Marketing bill merupakan perbedaan antara total pengeluaran konsumen untuk

  semua produk pertanian yang diproduksi didalam negeri dan yang diterima petani untuk produk pertanian yang sama, biaya pemasaran dihitung setiap tahun dan berfungsi sebagai salah satu ukuran margin pemasaran tetap, pada tahun 1976 konsumen telah menghabiskan 164 milliar untuk konsumsi makanan, temasuk dari awal pembelian sekitar dua pe tiga 110 milliar telah di wakili oleh agen pemasaran makanan dan 54 milliar mewakili nilai pertanian pangan yang telah dipasarkan, oleh karena itu konsumen telah membayar dua kali lebih tinggi harga makanan dari jasa pemasaran. Petani telah menerima 34% dari pengeluaran makanan konsumen, yang mana pemasaran pertanian yang diterima sebesar 66%, sulit bagi kebanyakan orang untuk melihat pembagian dari pengeluaran konsumen dengan yang di terima petani (Kohls dan Uhl, 1979).

  Suatu margin pemasaran dapat ditinjau dari dua sisi, yaitu dari sudut pandang harga dan biaya pemasaran, pada analisis pemasaran yang sering menggunakan konsep margin pemasaran yang dipandang dari sisi harga, margin pemasaran merupakan selisih harga yang dibayar konsumen akhir dengan harga yang diterima petani produsen. Margin pemasaran terdiri dari biaya-biaya untuk melakukan fungsi-fungsi pemasaran serta keuntungan lembaga-lembaga pemasaran yang membentuk distribusi margin pemasaan, dalam uraian tersebut marketing margin sama halnya dengan ongkos tataniaga (marketing cost) dan sama artinya dengan “price spread” dan “marketing charge” (Sudiyono, 2004). Sampai saat ini Indonesia merupakan negara agraris artinya pertanian masih memegang peranan penting dari keseluruhan perekonomian nasional. Peranan sektor pertanian di Indonesia tidak perlu diragukan lagi, pembangunan pertanian di arahkan untuk meningkatkan produksi pertanian guna untuk memenuhi kebutuhan pangan dan kebutuhan industri dalam negeri (Soekartawi, 1993). Adapun daerah sentra penanaman cabai di Indonesia tersebar mulai dari Sumatera Utara sampai dengan Sulawesi selatan. Daerah tersebut masih menerapkan sistem budi daya yang bersifat tradisional, hanya mengandalkan populasi tanaman yang tinggi tanpa diimbangi dengan penerapan teknologi budi daya yang intensif. Daerah sentra penanaman cabai di Sumatera Utara adalah : di daerah Kabupaten Karo, Simalungun, Dairi, Batubara, Langkat (BPS, 2010).

  1.2 Identifikasi Masalah

  Berdasarkan uraian latar belakang di atas, dapat dirumuskan beberapa masalah sebagai berikut : 1)

  Bagaimana tingkat konsumsi cabai merah di Kota Medan pertahun ? 2)

  Berapa volume dan nilai transaksi cabai merah pertahun di Kota Medan ? 3)

  Berapa jumlah marketing bill cabai merah di Kota Medan ? 4)

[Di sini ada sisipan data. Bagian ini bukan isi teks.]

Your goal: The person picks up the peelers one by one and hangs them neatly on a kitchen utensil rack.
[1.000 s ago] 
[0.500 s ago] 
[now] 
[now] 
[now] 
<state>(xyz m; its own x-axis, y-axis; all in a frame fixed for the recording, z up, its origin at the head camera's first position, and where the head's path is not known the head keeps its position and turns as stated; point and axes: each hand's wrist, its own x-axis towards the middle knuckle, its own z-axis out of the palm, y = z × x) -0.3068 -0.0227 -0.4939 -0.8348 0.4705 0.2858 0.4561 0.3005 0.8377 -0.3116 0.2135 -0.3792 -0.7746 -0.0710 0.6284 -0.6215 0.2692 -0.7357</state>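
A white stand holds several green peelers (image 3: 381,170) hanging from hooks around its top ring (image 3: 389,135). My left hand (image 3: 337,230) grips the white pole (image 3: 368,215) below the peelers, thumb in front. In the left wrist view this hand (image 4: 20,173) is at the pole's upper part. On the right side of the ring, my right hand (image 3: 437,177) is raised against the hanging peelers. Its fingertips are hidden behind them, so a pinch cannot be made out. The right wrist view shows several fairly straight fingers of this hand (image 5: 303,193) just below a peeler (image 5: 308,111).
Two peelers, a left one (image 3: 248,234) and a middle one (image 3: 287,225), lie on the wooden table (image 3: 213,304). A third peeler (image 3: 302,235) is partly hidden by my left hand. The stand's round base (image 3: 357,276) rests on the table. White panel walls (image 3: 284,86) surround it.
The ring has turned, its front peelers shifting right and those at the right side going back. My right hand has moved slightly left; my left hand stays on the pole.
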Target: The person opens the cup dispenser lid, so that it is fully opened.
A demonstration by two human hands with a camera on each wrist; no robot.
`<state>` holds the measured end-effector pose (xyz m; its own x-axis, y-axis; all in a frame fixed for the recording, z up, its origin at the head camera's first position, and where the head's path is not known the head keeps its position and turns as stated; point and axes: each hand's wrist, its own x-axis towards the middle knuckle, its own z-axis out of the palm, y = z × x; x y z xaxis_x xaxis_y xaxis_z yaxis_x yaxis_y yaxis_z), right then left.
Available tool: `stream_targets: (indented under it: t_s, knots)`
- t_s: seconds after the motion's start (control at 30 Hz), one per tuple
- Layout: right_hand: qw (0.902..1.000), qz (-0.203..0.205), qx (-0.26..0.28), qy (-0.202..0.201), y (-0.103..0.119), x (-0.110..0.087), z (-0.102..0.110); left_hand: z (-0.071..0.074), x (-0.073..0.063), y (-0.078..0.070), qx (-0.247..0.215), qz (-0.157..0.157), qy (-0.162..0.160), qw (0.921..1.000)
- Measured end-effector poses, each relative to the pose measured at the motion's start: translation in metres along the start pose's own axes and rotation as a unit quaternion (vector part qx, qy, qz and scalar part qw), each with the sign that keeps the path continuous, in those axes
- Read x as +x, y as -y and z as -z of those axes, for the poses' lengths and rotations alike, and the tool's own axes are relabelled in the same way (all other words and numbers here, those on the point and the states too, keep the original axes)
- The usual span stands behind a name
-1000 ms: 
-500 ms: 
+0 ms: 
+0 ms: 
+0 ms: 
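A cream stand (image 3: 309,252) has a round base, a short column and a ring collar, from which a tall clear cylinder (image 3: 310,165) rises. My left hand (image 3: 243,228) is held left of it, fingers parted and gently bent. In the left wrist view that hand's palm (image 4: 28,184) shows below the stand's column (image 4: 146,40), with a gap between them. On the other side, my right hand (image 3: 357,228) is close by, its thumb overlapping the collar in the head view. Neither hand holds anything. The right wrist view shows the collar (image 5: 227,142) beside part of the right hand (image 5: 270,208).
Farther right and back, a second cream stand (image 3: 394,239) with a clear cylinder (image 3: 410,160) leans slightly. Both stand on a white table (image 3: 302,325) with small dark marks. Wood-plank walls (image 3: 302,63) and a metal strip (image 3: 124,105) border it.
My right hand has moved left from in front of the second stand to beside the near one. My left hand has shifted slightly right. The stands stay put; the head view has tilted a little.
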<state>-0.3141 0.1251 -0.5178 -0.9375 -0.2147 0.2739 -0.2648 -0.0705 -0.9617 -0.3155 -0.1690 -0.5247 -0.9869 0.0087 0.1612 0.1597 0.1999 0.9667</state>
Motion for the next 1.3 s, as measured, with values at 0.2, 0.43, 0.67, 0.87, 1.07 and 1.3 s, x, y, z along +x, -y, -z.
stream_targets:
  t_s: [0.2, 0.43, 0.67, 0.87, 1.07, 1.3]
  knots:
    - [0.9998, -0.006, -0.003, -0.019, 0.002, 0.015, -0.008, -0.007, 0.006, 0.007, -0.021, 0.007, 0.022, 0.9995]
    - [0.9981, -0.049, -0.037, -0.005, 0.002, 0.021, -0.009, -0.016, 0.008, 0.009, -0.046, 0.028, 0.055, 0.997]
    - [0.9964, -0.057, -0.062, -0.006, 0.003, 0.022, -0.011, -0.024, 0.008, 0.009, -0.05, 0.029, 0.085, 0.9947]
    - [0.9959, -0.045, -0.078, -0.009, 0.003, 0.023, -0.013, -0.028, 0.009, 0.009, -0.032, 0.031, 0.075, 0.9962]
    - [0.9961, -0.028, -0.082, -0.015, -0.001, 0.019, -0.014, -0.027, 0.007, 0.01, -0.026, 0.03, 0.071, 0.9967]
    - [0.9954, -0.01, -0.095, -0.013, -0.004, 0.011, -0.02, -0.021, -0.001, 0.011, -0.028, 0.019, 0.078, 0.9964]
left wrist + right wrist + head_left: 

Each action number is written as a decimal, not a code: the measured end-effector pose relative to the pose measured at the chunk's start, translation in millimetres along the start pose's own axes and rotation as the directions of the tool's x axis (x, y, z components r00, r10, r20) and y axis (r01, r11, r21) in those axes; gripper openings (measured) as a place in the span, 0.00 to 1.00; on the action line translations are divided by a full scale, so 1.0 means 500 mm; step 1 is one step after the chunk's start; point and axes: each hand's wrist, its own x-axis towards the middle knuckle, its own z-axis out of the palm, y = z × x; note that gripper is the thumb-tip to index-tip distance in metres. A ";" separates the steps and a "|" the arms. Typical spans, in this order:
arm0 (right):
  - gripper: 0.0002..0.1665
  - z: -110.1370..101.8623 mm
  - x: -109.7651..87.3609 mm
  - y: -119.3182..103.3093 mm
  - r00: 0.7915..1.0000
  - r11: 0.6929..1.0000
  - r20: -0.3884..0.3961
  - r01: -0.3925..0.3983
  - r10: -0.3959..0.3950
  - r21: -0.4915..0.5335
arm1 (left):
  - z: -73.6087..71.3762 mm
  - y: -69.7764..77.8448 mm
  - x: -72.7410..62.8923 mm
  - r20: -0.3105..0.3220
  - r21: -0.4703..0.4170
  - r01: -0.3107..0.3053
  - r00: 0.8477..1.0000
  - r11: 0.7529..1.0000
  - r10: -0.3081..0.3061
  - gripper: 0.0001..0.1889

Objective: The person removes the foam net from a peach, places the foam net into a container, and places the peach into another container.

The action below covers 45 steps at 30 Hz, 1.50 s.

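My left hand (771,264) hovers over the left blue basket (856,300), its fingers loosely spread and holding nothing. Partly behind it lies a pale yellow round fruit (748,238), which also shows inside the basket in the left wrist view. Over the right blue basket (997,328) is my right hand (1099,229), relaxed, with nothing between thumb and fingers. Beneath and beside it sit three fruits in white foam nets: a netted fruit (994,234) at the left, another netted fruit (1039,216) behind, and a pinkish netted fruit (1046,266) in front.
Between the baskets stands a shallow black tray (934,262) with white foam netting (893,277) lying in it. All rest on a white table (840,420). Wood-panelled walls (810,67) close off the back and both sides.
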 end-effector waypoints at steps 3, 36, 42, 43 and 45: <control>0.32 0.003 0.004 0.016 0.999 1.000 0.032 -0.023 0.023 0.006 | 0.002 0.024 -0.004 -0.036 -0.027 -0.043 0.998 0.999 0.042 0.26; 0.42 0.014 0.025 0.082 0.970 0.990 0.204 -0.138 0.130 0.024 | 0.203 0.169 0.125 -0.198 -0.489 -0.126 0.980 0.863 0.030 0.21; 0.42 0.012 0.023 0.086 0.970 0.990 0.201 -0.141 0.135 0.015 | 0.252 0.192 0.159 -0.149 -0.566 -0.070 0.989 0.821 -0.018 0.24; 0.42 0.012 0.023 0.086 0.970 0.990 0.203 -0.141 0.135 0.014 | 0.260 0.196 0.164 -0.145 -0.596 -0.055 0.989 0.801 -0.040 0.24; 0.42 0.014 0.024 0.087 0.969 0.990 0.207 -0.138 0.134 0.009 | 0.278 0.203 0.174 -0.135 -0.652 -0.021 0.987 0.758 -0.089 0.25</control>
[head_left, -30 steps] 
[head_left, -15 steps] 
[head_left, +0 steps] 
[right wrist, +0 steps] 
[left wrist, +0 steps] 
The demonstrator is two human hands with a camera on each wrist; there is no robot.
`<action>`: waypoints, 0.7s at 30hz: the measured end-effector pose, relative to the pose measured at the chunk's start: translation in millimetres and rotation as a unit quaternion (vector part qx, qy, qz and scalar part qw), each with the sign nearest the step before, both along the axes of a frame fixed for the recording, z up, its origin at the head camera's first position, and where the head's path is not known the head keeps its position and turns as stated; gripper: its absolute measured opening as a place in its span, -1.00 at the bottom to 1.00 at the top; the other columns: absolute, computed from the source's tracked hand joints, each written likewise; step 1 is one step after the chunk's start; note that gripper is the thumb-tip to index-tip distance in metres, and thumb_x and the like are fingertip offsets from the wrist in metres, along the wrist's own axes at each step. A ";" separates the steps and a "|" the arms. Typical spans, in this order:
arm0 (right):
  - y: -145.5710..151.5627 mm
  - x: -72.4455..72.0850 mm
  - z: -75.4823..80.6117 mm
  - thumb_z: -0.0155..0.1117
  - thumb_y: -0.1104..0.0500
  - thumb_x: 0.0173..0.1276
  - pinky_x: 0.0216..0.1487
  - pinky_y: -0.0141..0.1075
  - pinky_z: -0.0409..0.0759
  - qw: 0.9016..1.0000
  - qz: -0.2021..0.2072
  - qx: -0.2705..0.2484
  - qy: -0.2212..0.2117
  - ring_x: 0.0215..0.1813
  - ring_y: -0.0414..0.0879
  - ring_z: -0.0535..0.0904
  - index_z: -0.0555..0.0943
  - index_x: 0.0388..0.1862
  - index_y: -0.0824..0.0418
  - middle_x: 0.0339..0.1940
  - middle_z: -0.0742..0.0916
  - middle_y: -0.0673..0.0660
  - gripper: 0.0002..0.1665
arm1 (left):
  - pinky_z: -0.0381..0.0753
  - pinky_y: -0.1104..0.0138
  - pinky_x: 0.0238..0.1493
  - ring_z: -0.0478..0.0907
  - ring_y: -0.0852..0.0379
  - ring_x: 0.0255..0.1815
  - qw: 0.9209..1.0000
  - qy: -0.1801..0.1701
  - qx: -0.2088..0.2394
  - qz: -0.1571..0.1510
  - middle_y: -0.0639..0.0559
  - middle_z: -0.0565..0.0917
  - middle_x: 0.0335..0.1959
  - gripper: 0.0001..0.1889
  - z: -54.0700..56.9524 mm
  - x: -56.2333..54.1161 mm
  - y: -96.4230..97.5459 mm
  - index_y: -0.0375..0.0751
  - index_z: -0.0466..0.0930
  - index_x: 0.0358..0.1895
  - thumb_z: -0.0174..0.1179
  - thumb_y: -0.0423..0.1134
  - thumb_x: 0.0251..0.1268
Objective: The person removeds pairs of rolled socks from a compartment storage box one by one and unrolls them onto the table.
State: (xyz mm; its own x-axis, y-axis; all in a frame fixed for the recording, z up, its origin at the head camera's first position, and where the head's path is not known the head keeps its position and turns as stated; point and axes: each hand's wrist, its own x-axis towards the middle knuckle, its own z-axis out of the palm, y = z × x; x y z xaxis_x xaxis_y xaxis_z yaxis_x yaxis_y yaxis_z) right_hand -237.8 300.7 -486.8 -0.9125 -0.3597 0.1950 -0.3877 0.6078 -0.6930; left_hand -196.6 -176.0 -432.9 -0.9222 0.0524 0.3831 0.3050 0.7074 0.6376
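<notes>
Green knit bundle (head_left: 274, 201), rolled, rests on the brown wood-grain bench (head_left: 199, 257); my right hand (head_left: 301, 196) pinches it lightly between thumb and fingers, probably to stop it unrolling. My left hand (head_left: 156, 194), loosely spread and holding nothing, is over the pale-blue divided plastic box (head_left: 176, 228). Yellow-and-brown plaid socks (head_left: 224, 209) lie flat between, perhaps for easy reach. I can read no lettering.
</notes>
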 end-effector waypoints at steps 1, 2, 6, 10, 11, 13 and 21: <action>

  Berapa share cost dan share profit cabai merah selama setahun ?

  1.3 Tujuan Penelitian

  Adapun tujuan dari penelitian ini antara lain : 1) Untuk menganalisis tingkat konsumsi cabai merah di Kota Medan. 2) Untuk mengetahui volume dan nilai transaksi cabai merah di Kota Medan. 3) Untuk mengetahui jumlah marketing bill cabai merah di Kota Medan. 4) Untuk menghitung share cost dan share profit selama setahun.

1.4 Kegunaan Penelitian

  Adapun kegunaan penelitian ini, antara lain : 1)

  Sebagai bahan informasi dan pertimbangan bagi para pengambil keputusan untuk perkembangan agribisnis cabai merah.

  2) Sebagai bahan informasi dan referensi bagi pihak yang membutuhkan dalam melakukan penelitian.

  3) Sebagai bahan masukan bagi pemerintah dan instansi-instansi terkait dalam melaksanakan pembangunan pertanian.